# Task details:
Among the lines below, a stretch begins at the one with "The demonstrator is" and ends at the one with "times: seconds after". Repeat that stretch exactly, ends included.

# The data:

◆ ◆ ◆ ◆ ◆

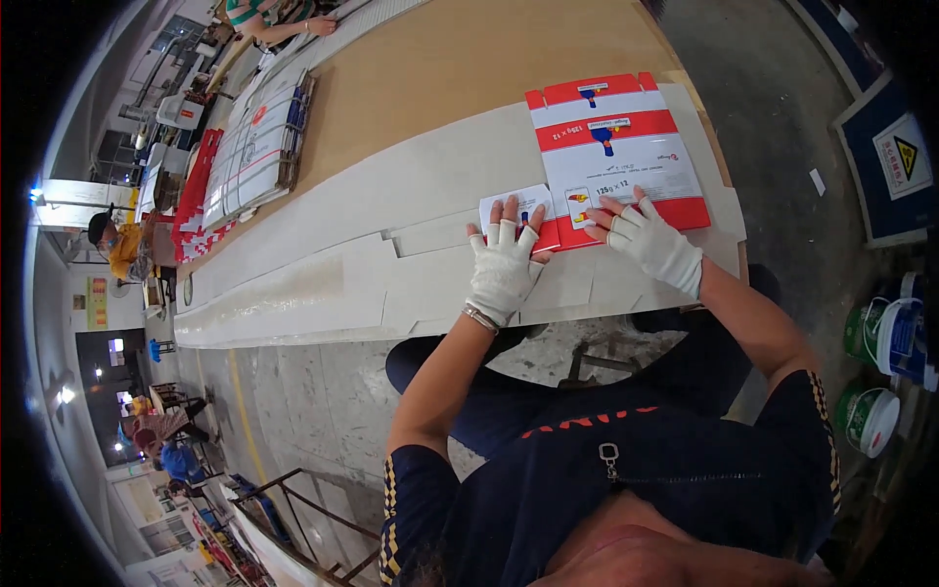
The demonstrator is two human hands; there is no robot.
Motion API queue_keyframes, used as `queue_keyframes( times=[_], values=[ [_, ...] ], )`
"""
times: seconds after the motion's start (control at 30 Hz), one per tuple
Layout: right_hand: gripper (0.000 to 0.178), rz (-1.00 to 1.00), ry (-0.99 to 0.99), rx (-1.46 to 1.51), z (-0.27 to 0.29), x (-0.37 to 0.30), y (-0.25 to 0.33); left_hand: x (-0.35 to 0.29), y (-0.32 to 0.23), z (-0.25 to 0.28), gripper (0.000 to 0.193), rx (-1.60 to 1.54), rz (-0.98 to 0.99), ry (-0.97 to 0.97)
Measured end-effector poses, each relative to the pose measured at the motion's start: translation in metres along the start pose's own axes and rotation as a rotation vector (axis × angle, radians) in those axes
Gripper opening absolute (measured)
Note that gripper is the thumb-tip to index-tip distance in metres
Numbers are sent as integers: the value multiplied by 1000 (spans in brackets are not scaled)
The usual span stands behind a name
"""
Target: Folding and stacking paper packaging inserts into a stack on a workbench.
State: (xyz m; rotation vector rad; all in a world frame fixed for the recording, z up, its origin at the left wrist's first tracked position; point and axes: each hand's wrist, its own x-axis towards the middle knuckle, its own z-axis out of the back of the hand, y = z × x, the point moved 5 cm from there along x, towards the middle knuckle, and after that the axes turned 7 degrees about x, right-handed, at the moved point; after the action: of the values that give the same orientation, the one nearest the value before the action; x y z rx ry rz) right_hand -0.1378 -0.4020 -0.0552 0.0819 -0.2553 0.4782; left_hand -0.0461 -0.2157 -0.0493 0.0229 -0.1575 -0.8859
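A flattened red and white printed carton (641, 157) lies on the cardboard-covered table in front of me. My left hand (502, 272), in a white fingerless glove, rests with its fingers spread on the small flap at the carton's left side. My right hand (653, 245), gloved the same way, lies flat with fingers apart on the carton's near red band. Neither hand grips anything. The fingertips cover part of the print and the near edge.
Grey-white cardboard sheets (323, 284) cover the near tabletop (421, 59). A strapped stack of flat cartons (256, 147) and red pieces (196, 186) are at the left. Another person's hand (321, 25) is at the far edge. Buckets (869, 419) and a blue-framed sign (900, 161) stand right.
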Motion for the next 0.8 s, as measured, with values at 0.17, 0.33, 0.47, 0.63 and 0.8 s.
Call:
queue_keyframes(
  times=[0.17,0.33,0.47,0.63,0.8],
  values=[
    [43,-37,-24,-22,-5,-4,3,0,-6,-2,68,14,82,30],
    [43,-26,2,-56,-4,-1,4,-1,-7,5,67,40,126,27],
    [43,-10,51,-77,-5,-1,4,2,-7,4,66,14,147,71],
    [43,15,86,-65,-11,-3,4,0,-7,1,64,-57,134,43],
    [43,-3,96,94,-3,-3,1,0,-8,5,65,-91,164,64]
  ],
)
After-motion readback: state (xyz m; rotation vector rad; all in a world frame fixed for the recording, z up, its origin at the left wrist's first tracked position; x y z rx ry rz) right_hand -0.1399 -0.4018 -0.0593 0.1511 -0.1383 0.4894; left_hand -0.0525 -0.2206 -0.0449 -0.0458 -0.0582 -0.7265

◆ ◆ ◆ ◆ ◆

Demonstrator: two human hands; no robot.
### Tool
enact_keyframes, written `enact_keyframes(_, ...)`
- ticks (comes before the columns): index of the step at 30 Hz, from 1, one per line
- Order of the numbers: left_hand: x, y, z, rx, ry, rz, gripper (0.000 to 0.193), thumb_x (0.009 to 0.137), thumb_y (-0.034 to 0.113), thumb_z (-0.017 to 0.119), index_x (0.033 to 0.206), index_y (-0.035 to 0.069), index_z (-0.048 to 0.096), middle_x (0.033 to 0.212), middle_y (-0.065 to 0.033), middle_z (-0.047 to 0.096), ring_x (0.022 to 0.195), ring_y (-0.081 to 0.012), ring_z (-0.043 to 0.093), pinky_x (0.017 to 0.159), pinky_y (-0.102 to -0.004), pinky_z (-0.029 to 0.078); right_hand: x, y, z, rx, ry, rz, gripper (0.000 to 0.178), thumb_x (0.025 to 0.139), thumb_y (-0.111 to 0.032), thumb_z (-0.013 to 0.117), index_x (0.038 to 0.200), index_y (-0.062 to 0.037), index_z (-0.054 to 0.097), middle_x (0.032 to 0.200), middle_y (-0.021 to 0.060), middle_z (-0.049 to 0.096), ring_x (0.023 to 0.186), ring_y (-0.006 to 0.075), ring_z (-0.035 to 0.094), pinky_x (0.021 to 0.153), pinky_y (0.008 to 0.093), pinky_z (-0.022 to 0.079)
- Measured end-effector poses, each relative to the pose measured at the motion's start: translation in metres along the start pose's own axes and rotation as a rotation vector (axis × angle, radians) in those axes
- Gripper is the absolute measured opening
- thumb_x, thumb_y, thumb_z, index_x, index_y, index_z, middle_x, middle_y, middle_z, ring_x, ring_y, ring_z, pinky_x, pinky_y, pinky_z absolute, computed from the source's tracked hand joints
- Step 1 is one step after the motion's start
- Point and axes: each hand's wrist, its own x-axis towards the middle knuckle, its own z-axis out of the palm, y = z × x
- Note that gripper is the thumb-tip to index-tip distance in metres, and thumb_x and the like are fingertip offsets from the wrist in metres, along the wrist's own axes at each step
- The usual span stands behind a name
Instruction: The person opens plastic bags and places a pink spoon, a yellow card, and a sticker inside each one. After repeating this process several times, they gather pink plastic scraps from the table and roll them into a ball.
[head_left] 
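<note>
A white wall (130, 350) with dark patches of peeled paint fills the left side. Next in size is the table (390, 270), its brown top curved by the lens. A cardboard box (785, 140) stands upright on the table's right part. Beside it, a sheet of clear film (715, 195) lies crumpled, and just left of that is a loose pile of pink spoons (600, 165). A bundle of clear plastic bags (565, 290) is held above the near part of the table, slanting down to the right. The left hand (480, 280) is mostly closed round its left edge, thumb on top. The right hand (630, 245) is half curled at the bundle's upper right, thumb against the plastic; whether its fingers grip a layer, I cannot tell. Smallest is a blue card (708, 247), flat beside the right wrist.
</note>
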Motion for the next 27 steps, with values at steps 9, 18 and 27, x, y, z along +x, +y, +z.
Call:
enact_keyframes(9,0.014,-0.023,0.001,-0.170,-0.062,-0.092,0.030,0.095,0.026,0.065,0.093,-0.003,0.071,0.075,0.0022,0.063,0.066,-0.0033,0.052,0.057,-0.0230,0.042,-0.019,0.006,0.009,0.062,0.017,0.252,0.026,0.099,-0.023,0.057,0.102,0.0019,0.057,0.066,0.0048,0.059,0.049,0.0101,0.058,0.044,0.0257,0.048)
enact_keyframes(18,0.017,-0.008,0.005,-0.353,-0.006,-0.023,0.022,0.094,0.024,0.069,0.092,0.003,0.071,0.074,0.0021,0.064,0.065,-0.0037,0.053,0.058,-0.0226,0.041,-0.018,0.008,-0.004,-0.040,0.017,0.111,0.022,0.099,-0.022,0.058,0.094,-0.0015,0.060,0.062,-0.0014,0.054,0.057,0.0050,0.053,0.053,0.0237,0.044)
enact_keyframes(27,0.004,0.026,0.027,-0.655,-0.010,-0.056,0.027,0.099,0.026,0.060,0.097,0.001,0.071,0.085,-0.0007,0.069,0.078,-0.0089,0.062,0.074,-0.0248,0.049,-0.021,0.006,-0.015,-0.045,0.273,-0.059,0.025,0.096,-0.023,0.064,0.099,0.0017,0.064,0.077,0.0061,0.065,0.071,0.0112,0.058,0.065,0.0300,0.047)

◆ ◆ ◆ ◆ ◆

# Solved problem:
The demonstrator is two human hands; there is no robot.
Motion API queue_keyframes, used as `queue_keyframes( times=[_], values=[ [_, ...] ], )`
"""
times: seconds after the motion's start (control at 30 Hz), one per tuple

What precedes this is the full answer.